Luxembourg aims to significantly boost defence spending by 2030, and a new industry-backed strategy proposes concrete measures to ensure this investment benefits the local economy through innovation, job creation, and tax revenue.
Luxembourg has pledged to NATO that it will increase defence spending to 2% of its national GDP by 2030 – amounting to €1.46 billion, a rise of more than €600 million compared to current levels. In response, a working group called Lux4Defence and consisting of various companies and institutions – including SES, LIST, and Luxinnovation – has drafted a strategic proposal on how to allocate this increased defence budget.
The result is a set of ten recommendations submitted to the CSV-DP government.
One key proposal, which should be implemented swiftly according to Philippe Glaesener, chair of the Lux4Defence working group, is the creation of a dedicated defence hub for the industrial sector. The purpose of this hub is to give companies a secure environment in which to work on defence-related projects and develop early-stage prototypes.
Glaesener noted that many defence projects are highly confidential and cannot be developed in unsecured environments, making specialised infrastructure essential.

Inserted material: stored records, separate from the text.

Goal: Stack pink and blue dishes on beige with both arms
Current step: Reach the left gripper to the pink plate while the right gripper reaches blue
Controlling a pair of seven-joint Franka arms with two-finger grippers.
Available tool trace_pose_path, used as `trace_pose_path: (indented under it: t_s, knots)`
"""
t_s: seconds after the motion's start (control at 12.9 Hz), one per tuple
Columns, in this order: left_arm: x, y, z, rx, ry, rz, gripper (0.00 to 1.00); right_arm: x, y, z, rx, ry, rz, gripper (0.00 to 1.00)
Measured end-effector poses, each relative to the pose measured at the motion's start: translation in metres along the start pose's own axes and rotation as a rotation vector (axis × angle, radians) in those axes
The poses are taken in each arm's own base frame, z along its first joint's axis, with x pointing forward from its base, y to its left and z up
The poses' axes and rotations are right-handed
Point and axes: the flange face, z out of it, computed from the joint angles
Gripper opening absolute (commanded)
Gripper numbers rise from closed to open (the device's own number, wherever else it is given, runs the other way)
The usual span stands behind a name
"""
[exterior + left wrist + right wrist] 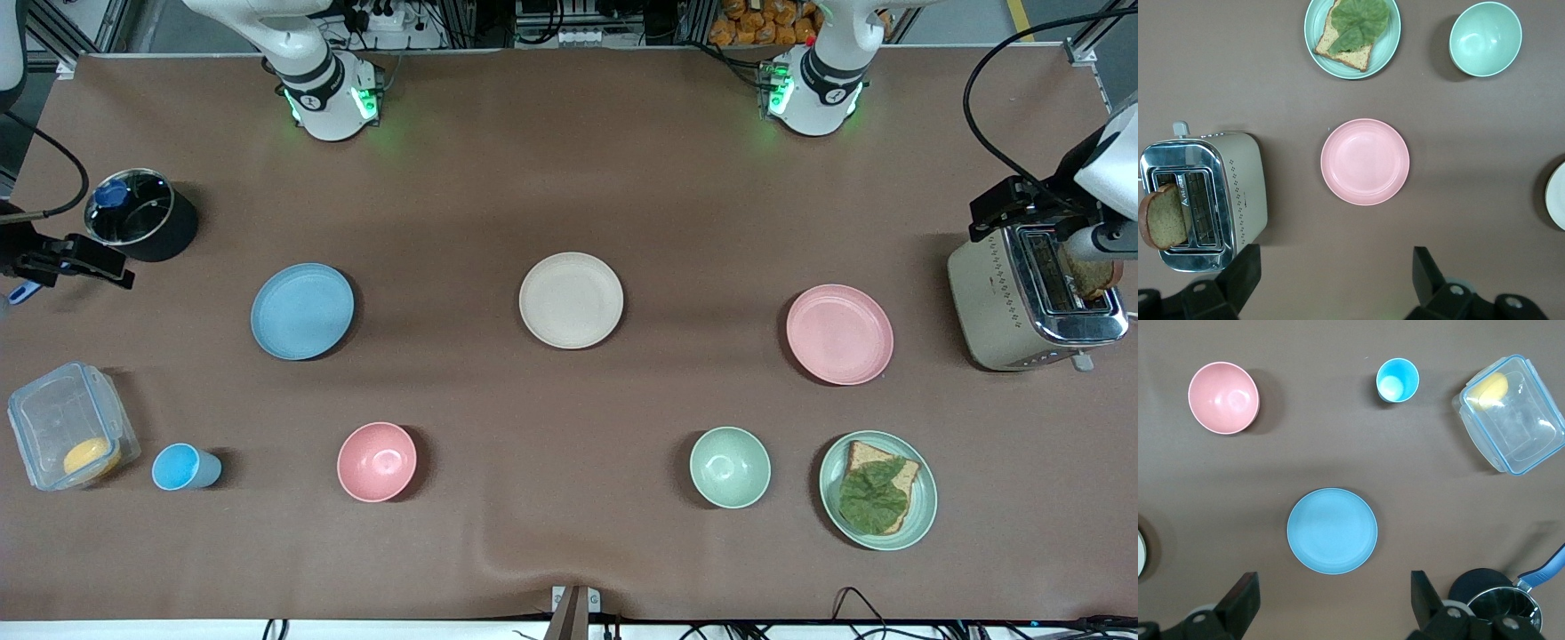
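The flat round pale pink plate [839, 334], light blue plate [302, 311] and cream-beige plate [571, 300] lie apart on the brown bench [569, 178], beige between. They look light, stiff and smooth; grab the rims. Left pincer [1335, 280] and right pincer [1333, 600] hang wide open, each over its plate.

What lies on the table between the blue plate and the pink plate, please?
The beige plate lies between the blue plate and the pink plate, with bare brown table either side of it, as the front view shows.

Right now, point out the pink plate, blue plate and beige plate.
pink plate [839, 334], front view, centre of its flat face.
blue plate [302, 311], front view, centre of its flat face.
beige plate [571, 300], front view, centre of its flat face.
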Motion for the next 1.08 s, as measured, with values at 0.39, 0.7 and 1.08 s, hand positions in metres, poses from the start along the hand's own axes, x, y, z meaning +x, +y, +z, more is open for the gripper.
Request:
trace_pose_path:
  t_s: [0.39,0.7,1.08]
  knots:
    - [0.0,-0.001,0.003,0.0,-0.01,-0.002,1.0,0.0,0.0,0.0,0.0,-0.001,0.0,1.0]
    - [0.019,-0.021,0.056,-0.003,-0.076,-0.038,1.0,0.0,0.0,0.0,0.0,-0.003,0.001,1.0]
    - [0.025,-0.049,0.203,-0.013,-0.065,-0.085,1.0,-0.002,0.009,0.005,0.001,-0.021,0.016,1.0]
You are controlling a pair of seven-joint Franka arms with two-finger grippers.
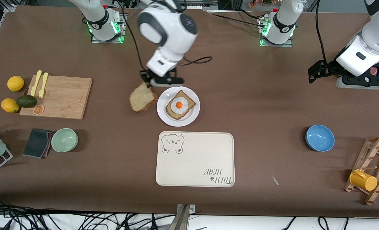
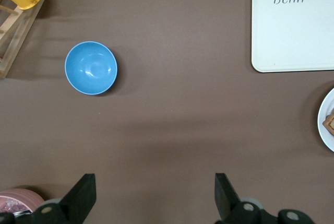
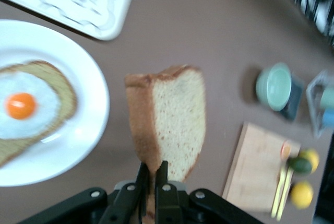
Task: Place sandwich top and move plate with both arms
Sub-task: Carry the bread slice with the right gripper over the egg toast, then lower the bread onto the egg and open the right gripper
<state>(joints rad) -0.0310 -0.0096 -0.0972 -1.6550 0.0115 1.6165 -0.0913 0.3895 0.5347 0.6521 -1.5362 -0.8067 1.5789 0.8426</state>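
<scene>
Nearest the front camera: bear-print tray (image 1: 195, 158), bare, sits just nearer than the plate (image 1: 163, 111). Blue bowl (image 1: 319, 137) is well off toward the left arm's end of the desk.

Plate is mid-desk and carries the egg slice (image 1: 180, 105), which lies flat with the yolk up.

Sandwich top (image 1: 142, 98) is in the air, hanging on edge and tilted, over bare desk just beside the plate rim on the right arm's side. Not yet over the egg slice.

Right hand (image 3: 151, 182) is clenched on the sandwich top, with both fingers pinching its crust edge.

Left hand (image 2: 154, 192) is released, with fingers spread and nothing between them. It waits over bare desk at the left arm's end.

Step in hand: placing the top, carry phase. Next move likely needs a short shift across the rim, laying the slice flat, squaring it to the egg slice, then letting go. Plate move with both arms is not started.
</scene>
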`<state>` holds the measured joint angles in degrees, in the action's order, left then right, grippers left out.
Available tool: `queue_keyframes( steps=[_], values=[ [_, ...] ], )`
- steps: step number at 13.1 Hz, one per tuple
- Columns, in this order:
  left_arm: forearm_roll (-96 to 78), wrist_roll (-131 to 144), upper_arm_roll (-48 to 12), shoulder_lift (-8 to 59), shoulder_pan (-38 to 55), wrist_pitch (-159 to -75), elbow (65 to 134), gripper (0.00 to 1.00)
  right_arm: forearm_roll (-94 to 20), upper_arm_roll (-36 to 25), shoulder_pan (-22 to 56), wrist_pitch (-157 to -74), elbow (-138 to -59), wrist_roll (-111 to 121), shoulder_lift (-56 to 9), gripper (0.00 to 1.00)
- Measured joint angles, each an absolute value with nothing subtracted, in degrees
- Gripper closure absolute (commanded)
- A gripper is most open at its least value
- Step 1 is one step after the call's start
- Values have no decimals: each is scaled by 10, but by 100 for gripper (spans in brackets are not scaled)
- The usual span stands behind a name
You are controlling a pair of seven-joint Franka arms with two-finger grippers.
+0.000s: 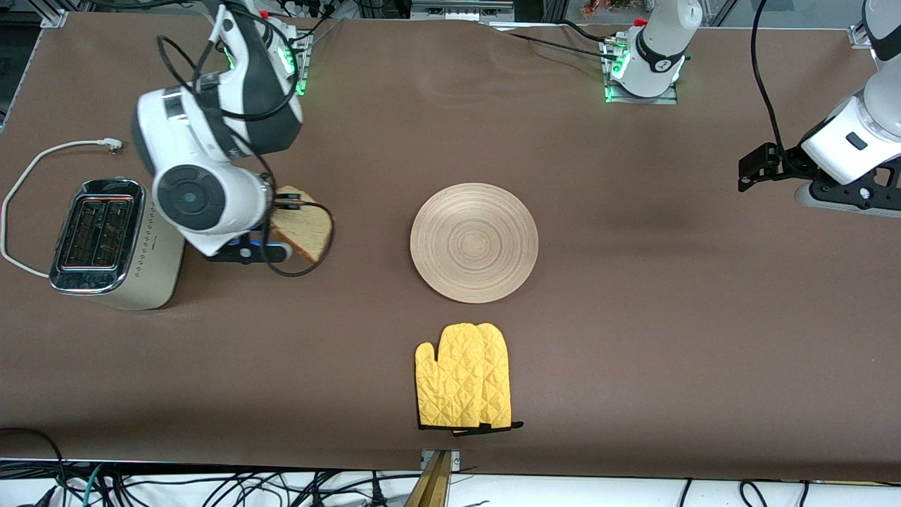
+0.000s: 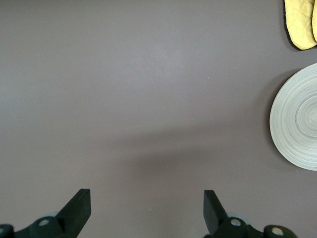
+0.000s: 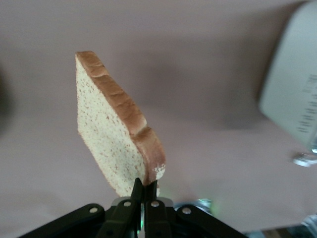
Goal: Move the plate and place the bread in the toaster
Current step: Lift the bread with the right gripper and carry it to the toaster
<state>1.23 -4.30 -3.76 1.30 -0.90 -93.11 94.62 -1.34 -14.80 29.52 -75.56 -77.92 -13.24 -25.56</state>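
Two fingers (image 3: 145, 191) of your right gripper (image 3: 145, 187) are pinching the bread (image 3: 111, 141) by one corner, so the slice is hanging on edge in the air over the brown table (image 1: 633, 338). In the front view the bread (image 1: 304, 229) is showing at center left of the frame, just beside the toaster (image 1: 105, 246), which is sitting at the left edge with its chrome slots facing up and its white power cord (image 1: 28, 176) looping off toward the upper left.

Your left gripper (image 2: 146, 206) is waiting at the right edge of the front view, jaws standing wide apart over bare tabletop and gripping nothing.

You are seeing the plate (image 1: 474, 242) lying flat at the middle of the frame. A yellow mitt (image 1: 464, 386) is lying below it, nearer the front camera. Cables (image 1: 211, 489) are trailing along the bottom edge of the frame.
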Motion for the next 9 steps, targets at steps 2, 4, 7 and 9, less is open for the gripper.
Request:
queue_keyframes(
  steps=[2,4,7,9],
  values=[
    [12,-43,-38,15,-9,-931,945,0,1,-220,293,-737,-779,-41,-252,100],
    [12,-43,-38,16,-9,-931,944,0,37,-278,289,-707,-778,31,-243,100],
    [12,-43,-38,19,-8,-931,943,0,101,-321,287,-681,-778,82,-229,100],
    [12,-43,-38,21,-8,-931,943,0,154,-337,288,-683,-778,117,-226,100]
  ],
)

The group also recommends revising the 2022 weapons law. Glaesener explained that legal uncertainties in the current framework are discouraging new defence-sector businesses from establishing themselves in Luxembourg. He emphasised the need for targeted legal reforms to enable development in this area, ideally by the end of the year or within the next twelve months.
While he acknowledged that certain legislative changes can take time, Glaesener believes that with political will, rapid progress is achievable. He underlined that the working group is not calling for overly complex reforms, but rather for immediate removal of the most obvious barriers.
Other proposals include the creation of a national task force focused on defence and the launch of a centralised online platform – a “marketplace” – to catalogue the full range of defence-related products and services offered by Luxembourg companies. These initiatives aim to ensure that public defence spending translates into tangible economic returns for the national economy.
Carlo Thelen, director of the Luxembourg Chamber of Commerce, added broader context, noting that in 2014, Luxembourg invested around €190 million in defence. Now, it must scale that amount up to between €1.4 and €1.5 billion – a significant leap.
However, Thelen stressed that the issue is not just about reaching the 2% spending target, but about ensuring a strong return on investment. He argued that research and development by companies in the sector should be commercially viable and lead to job creation in Luxembourg, as well as generate tax revenue for the state.
He acknowledged that Luxembourg cannot replicate the national self-sufficiency of larger countries like France, where most defence spending circulates domestically. Still, he believes it is a realistic goal for Luxembourg to ensure that at least 60% of each euro spent on defence stays within the local economy.
So far, the working group has identified 110 companies in Luxembourg that are active in the defence sector and could be integrated into the broader Lux4Defence strategy. The strategy was presented to the coalition government at the end of March, and according to Thelen, the initial response was generally positive.
Which recommendations ultimately make their way into Luxembourg’s official defence strategy will likely be revealed during Prime Minister Luc Frieden’s upcoming State of the Nation address in two weeks.